Я делаю глоток чая с травами, и он оказывается на удивление вкусным.
– В селе стали еще больше угнетать нас, не давая нам играть с другими детьми, обвиняя мать в том, что из-за таких, как наш отец, и проливается кровь их родственников. Никто толком не знал правды, или не хотел ее знать.
Сай опускает голову, пытаясь избавиться от подступившего к горлу комка обиды.
– Я был рад уехать ненадолго, хоть и переживал за мать. Тем более, сестра тоже поехала. Все было относительно неплохо, несмотря на то, что нам часто не доставалось еды. Русские дети, сами не понимая, что делают и что говорят, выкидывали ее на пол, или кидали в нее землю, называя нас врагами. Мы никак не могли понять, что такого сделали и за что нас унижают. Мы терпели. Много что терпели и все равно считали, что там лучше, чем дома. Иногда мы даже чувствовали себя виноватыми.
Слезы капают из темных глаз Сая, и мне безумно хочется подойти обнять его. Но я понимаю, что он примет этот жест за жалость. Подвигаю ему его чашку и с первым же глотком он переводит дух.
– Однажды в наш лагерь пришли русские из соседней деревни. Чеченских детей там было много, за проживание платило государство, которое и было виновато в том, что они остались сиротами. Их было человек пятнадцать, а может быть и больше. Все они ловили нас, дубасили, с некоторых снимали трусы, унижали, как могли.
У меня на глаза невольно наворачиваются слезы, они стекают по щеке, но я не хочу их вытирать, не хочу, чтобы Сай заметил, как я плачу от его рассказа.

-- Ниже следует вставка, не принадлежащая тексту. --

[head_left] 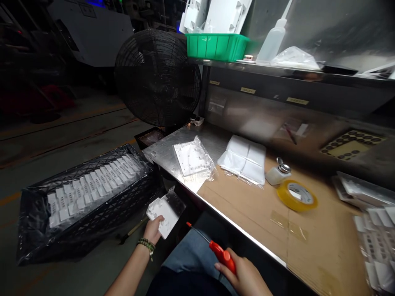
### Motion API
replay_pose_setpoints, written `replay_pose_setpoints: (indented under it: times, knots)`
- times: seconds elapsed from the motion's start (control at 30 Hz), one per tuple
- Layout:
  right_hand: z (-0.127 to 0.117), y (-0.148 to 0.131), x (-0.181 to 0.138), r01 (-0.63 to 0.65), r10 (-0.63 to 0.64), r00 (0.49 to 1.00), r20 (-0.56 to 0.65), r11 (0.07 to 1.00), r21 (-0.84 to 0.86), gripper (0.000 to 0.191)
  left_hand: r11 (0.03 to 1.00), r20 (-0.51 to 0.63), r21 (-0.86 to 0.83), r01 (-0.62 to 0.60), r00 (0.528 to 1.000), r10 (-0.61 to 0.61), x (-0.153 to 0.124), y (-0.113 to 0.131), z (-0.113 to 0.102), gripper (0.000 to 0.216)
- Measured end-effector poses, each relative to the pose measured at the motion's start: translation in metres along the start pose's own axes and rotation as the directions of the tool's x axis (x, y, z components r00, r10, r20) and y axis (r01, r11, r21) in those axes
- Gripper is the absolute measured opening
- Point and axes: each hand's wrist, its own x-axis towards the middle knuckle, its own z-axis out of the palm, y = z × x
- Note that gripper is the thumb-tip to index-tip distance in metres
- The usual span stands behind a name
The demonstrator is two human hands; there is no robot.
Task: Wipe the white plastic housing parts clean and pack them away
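Observation:
My left hand (153, 231) grips the near edge of a flat white plastic part (166, 220), with the thumb on top. Clear film shows at the part's far end. The part is between the black crate and the bench, over the floor. My right hand (243, 269) is closed around a red air blow gun (220, 251), whose thin metal nozzle points up and left toward the part. Another white plastic part (191, 158) in a clear bag lies on the bench's metal corner.
A black lined crate (89, 224) with rows of white parts stands at left. On the bench are clear bags (243, 158), a pump bottle (277, 174), yellow tape (296, 195) and stacked parts (378, 242). A large fan (159, 78) stands behind; a shelf holds a green bin (216, 47).

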Motion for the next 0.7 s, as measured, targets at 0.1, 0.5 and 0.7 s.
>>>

– Вожатые нас спрятали в столовой и закрыли дверь. Мы все выли от того, что нам никуда не деться от жестокости. Мы выли от безысходности, и казалось, это будет вечно преследовать нас. Но самое страшное было, когда появился заместитель директора, пьяный настолько, что еле стоял на ногах. – Лицо Сая искажается от ненависти, – Он кричал, что служил в Чечне, где «давил» чеченцев, и будет «давить» их дальше. Те ребята, что постарше, взяли ножи – мы были в столовой. Они начали орать, что зарежут его, я видел, как наливались кровью их глаза…Тогда я залез под стол и закрыл уши руками, я плакал и изо всех сил и молился, чтобы они прекратили…Но я ничего не мог сделать. Если бы они начали его убивать, я так и сидел бы под столом.